James Robison hopes for rebirth of Religious Right

NASHVILLE, Tenn. (ABP) – A Southern Baptist evangelist who orchestrated the first gathering of what became known as the Religious Right in 1980 is now seeking to mobilize a new coalition of Catholic, Protestant and evangelical voters to save America’s economy.

James Robison, at the time an influential Southern Baptist evangelist, organized the first National Affairs briefing in Dallas where candidate Ronald Reagan famously told 20,000 people, including more than 5,000 Christian ministers, "I know that you can't endorse me, but I want you to know that I endorse you and what you are doing."

“We actually voted a Baptist Sunday school teacher out and voted a former principal Hollywood actor in who really understood the times,” Robison, founder and president of LIFE Outreach International, a Christian relief organization and host of LIFE Today, a daily syndicated television program, said on the March 17 broadcast of the Richard Land Live radio program.
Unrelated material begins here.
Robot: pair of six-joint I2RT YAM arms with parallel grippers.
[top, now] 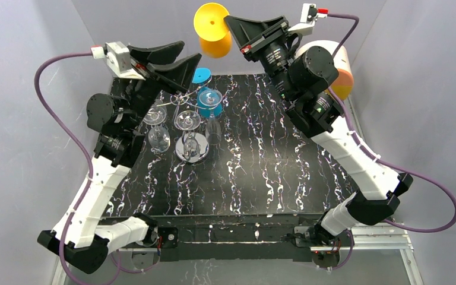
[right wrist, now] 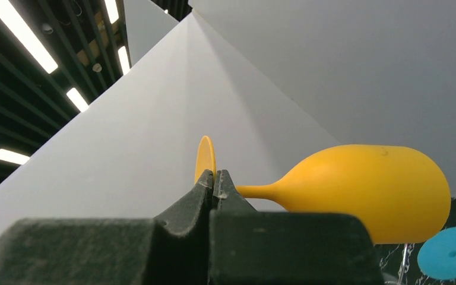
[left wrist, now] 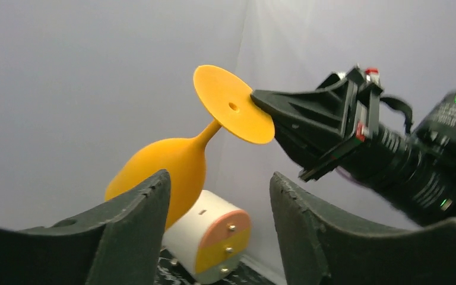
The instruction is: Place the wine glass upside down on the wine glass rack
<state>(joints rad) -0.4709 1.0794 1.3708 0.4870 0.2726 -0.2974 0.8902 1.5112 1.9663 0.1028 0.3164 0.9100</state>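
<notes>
An orange wine glass (top: pixel 215 43) is held in the air at the back of the table, tilted, foot uppermost. My right gripper (top: pixel 230 21) is shut on the rim of its round foot (right wrist: pixel 205 159), and its bowl (right wrist: pixel 362 184) points away to the right. It also shows in the left wrist view (left wrist: pixel 172 163). The wine glass rack (top: pixel 191 149) stands on its chrome base at the left middle, with several clear glasses hanging upside down on its wire arms. My left gripper (top: pixel 191 52) is open and empty above the rack's back, and the glass lies beyond its jaws (left wrist: pixel 219 202).
A blue wine glass (top: pixel 209 100) hangs at the rack's back right; its blue foot shows in the right wrist view (right wrist: pixel 451 252). A white cylinder with an orange and yellow end (top: pixel 335 62) lies at the back right, also in the left wrist view (left wrist: pixel 211 234). Grey walls enclose the black marbled table (top: pixel 261 172).
</notes>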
In a previously recorded interview promoting a new book that he wrote with Discovery Institute fellow and Roman Catholic Jay Richards, Robison said voters going into the 1980 presidential election were mobilized by the visible threat posed by the Soviet Union.
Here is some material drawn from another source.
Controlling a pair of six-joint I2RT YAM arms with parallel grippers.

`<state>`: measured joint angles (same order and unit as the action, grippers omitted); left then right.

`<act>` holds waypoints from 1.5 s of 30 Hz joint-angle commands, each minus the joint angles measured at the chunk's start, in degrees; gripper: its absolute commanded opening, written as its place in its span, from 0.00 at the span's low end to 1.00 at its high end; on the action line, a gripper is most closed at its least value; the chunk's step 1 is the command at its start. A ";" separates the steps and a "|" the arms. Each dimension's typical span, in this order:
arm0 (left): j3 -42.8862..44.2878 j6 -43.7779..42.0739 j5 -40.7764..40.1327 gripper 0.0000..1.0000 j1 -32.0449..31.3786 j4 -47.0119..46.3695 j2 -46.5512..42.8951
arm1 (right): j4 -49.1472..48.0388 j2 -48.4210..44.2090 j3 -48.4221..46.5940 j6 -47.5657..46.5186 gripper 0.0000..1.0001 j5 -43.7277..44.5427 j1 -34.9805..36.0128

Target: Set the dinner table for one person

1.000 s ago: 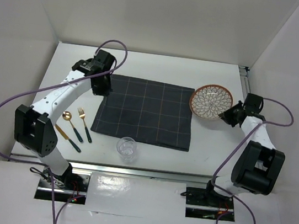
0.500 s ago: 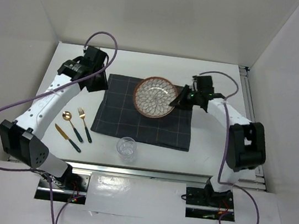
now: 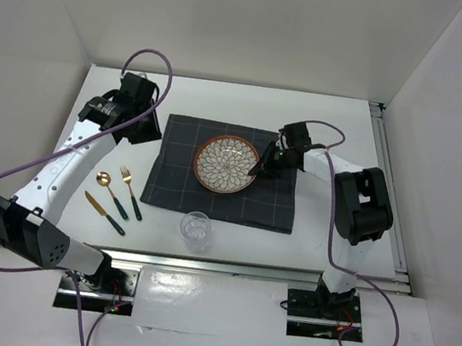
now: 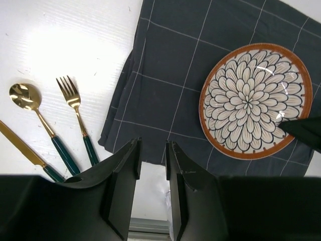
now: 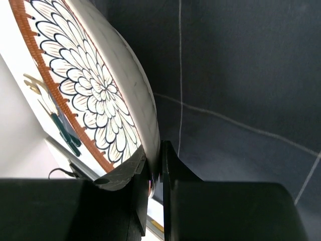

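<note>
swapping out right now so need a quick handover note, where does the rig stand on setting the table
Left gripper: open, empty, above the cloth's left part.
Right gripper: shut on the rim of the plate.
Plate: tilted over the middle of the cloth; cannot tell if it has touched down.
Fork, spoon and knife: on the table, left of the cloth. Glass: upright just in front of the cloth.
Done: cloth spread, plate over it.
Left: set the plate flat and release; then likely cutlery and glass placed around it.
</note>
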<state>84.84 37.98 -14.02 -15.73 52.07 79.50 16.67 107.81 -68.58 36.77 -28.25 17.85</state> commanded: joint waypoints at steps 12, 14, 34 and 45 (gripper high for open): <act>6.72 -4.66 1.99 0.47 0.17 1.79 0.91 | 13.11 -1.37 -13.51 -5.92 0.83 8.54 1.23; 8.58 -5.19 1.28 0.47 0.17 2.94 0.92 | 15.59 -5.57 -13.51 -5.92 0.85 15.22 1.23; 8.59 -5.37 2.60 0.56 2.45 3.38 -4.01 | 15.94 -12.63 -3.14 -11.72 0.76 21.92 36.99; 8.06 -5.37 1.98 0.56 2.45 4.00 -4.53 | 16.02 -7.34 -6.12 -11.29 0.18 27.80 39.99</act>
<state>92.90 33.04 -12.51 -13.37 56.25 76.84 32.36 101.84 -71.79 25.04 -3.99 56.93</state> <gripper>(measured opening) 0.562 0.252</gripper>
“In 1980 you could see the enemy,” Robison said. “It was quite obvious to most people that we had a very serious threat. Today the enemy is within. It lurks in a very subtle and crafty way.”

That doesn’t mean the threat isn’t just as real, he insisted.

“If we who know the truth do not point to the truth and stand for the truth and really get involved to turn back the tide … we are going to see in horrific 3D the collapse of the United States of America economically,” Robison warned.

Robison said his new book, Indivisible: Restoring Faith, Family, and Freedom Before It's Too Late, is aimed at a new coalition of Christian voters “who really do understand the solid foundation upon which this nation was built and upon which all sane societies must stand.”

“I believe that they recognize the imperative of coming together to really offset this tidal wave of overpowering government control and a world view that literally mocks God and mocks the sacred, including the family, including the preciousness of life.”

Land, president of the Ethics and Religious Liberty Commission of the Southern Baptist Convention, has endorsed the book and was present at one of the meetings that Robison said encouraged him and Richards to write it.

“The thing that frightens our opponents the most is the specter of an evangelical-Catholic alliance, because they can count,” Land said. “You take evangelicals and you take Roman Catholics and you are over 50 percent of the population of the country.”

“Back when the conservative resurgence was going on in the Southern Baptist Convention a lot of us could never figure out why guys like Bill Moyers were involved. What did they care?” Land said.

“They were smarter than we were,” Land continued. “They knew what would happen if the largest Protestant denomination in the country turned around and got serious with God about Holy Scripture. They understood the impact it would have, for instance, in electing Ronald Reagan.”

Land said in 1976 two out of three Baptists voted for Jimmy Carter, and in 1980 two out of three Baptists voted for Ronald Reagan, and “that made the difference in the election.”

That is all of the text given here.